In November 2011, parenting and communication classes were recommended for both parents as well as a visitation schedule for Barnes until he completed evaluations for domestic violence and mental health and complied with treatment recommendations.
Maj. Chris Ophardt, an Army spokesman, told The News Tribune that Barnes had been stationed at Joint Base Lewis-McChord, near Tacoma, and was released from the Army in November 2009 after two years and seven months on active duty after charges of driving under the influence and improperly transporting privately owned weapons.
Steven Dean, an FBI special agent, said Barnes worked in Army communications.
Barnes is believed to have fled to the remote park on Sunday to hide after an earlier shooting at a New Year's house party near Seattle that wounded four, two critically. Authorities suspect he then fatally shot ranger Margaret Anderson.
Immediately after the park shooting, police cleared out Mount Rainier of visitors and mounted a manhunt.NPS via AP
Fear that tourists could be caught in the crossfire in a shootout with Barnes prompted officials to hold more than a 100 people at the visitors' center before evacuating them in the middle of the night.
Late Sunday, police said Barnes was a suspect in another shooting incident.
On New Year's, there was an argument at a house party in Skyway, south of Seattle, and gunfire erupted, police said. Barnes was connected to the shooting, said Sgt. Cindi West, King County Sheriff's spokeswoman.
Police believe Barnes headed to the remote park wilderness to "hide out" following the Skyway shooting.
"The speculation is that he may have come up here, specifically for that reason, to get away," parks spokesman Kevin Bacher told reporters early Monday. "The speculation is he threw some stuff in the car and headed up here to hide out."

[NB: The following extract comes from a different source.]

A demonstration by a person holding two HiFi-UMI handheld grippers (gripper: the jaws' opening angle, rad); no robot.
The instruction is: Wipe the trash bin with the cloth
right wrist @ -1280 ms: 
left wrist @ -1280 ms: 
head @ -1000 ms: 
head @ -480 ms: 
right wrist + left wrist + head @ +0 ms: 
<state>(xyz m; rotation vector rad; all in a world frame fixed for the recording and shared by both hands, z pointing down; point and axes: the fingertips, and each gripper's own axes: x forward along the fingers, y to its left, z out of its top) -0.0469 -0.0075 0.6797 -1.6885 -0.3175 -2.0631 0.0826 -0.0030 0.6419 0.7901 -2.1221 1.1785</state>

Anderson had set up a roadblock Sunday morning to stop a man who had blown through a checkpoint rangers use to check if vehicles have tire chains for winter conditions. A gunman opened fire on her before she was able to exit her vehicle, authorities say.
Story: Rainier park was a dream job for slain ranger
Anderson would have been armed, as she was one of the rangers tasked with law enforcement, Bacher said. Troyer said she was shot before she had even got out of the vehicle.

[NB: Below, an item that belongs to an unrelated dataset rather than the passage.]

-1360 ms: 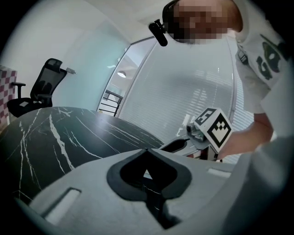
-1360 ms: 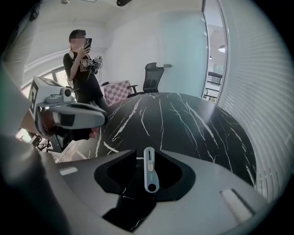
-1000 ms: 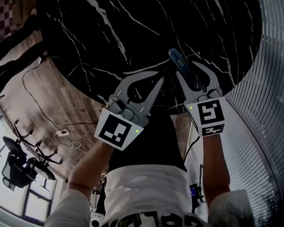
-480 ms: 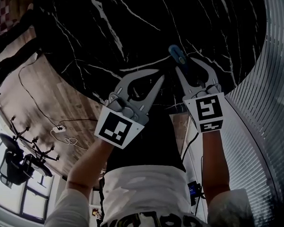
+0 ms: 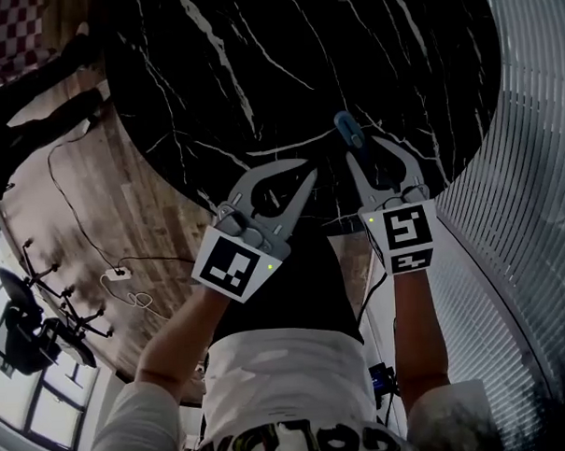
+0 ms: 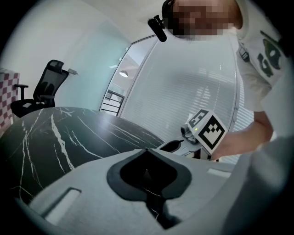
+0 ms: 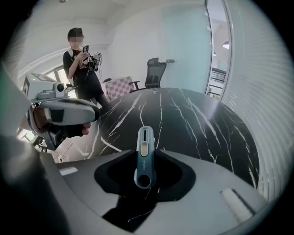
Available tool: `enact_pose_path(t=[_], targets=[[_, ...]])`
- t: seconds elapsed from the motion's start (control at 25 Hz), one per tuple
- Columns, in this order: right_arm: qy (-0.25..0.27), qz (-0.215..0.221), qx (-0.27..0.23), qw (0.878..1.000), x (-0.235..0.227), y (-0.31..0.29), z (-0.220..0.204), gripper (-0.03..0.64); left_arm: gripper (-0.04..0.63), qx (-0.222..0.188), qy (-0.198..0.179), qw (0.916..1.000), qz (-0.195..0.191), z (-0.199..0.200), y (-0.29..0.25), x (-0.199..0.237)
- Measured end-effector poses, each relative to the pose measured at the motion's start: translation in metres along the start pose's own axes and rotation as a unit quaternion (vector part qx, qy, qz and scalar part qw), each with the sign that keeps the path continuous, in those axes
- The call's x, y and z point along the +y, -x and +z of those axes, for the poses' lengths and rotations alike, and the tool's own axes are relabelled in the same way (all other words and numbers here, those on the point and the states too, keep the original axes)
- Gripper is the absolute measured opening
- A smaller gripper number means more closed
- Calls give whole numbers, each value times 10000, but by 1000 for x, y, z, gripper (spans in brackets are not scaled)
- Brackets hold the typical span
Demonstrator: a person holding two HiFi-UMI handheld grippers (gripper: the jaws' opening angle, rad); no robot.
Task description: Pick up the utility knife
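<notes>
Right gripper (image 5: 359, 149) jaws have just been closing; they stand narrower than a second ago and now press on both sides of the knife (image 7: 144, 147). The knife sits between the jaw tips, its slider end projecting ahead of them over the black surface (image 5: 285, 70). Left gripper (image 5: 308, 172), beside the right jaws: jaws together, nothing between them.

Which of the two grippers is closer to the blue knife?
Right. The right gripper clamps the knife between its fingers, which have just been closing. The left gripper is off to the knife's left, shut and empty, not touching it.
</notes>
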State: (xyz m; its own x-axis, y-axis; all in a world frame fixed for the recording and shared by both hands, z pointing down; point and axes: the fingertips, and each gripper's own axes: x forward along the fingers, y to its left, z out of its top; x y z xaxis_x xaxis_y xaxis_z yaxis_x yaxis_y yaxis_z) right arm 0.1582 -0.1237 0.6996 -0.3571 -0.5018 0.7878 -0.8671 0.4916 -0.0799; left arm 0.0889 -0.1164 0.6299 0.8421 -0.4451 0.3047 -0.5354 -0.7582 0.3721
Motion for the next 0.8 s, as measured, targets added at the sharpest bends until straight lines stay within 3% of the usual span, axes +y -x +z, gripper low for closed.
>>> enact_pose_path(t=[0.4,0.56,0.8], targets=[[-46,-17,-1129,9936,14,102,95,129,3,-554,-257,9979,224,98,41,-34],[-53,26,-1719,9851,25,148,142,129,3,-630,-403,9969,260,134,59,-49],[28,145,-2336,9722,56,215,190,129,3,-844,-279,9951,430,180,93,-80]])
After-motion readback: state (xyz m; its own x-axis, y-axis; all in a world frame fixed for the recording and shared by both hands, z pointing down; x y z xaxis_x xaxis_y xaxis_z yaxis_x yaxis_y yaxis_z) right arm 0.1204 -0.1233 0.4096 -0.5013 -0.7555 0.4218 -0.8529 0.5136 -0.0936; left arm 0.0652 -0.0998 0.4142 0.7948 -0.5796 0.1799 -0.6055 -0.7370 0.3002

Park superintendent Randy King said Anderson, a 34-year-old mother of two young girls who was married to another Rainier ranger, had served as a park ranger for about four years.
King said Anderson's husband also was working as a ranger elsewhere in the park at the time of the shooting.
The shooting renewed debate about a federal law that made it legal for people to take loaded weapons into national parks. The 2010 law made possession of firearms subject to state gun laws.
Bill Wade, the outgoing chair of the Coalition of National Park Service Retirees, said Congress should be regretting its decision."The many congressmen and senators that voted for the legislation that allowed loaded weapons to be brought into the parks ought to be feeling pretty bad right now," Wade said.
Wade called Sunday's fatal shooting a tragedy that could have been prevented. He hopes Congress will reconsider the law that took effect in early 2010, but doubts that will happen in today's political climate.
Calls and emails to the National Rifle Association requesting comment were not immediately returned on Monday.
The NRA said media fears of gun violence in parks were unlikely to be realized, the NRA wrote in a statement about the law after it went into effect. "The new law affects firearms possession, not use," it said.
The group pushed for the law saying people have a right to defend themselves against park animals and other people.
King said the park would remain closed Tuesday as the investigation continued and the rangers grieve the loss of their colleague.
"We have been through a horrific experience," King said. "We're going to need a little time to regroup."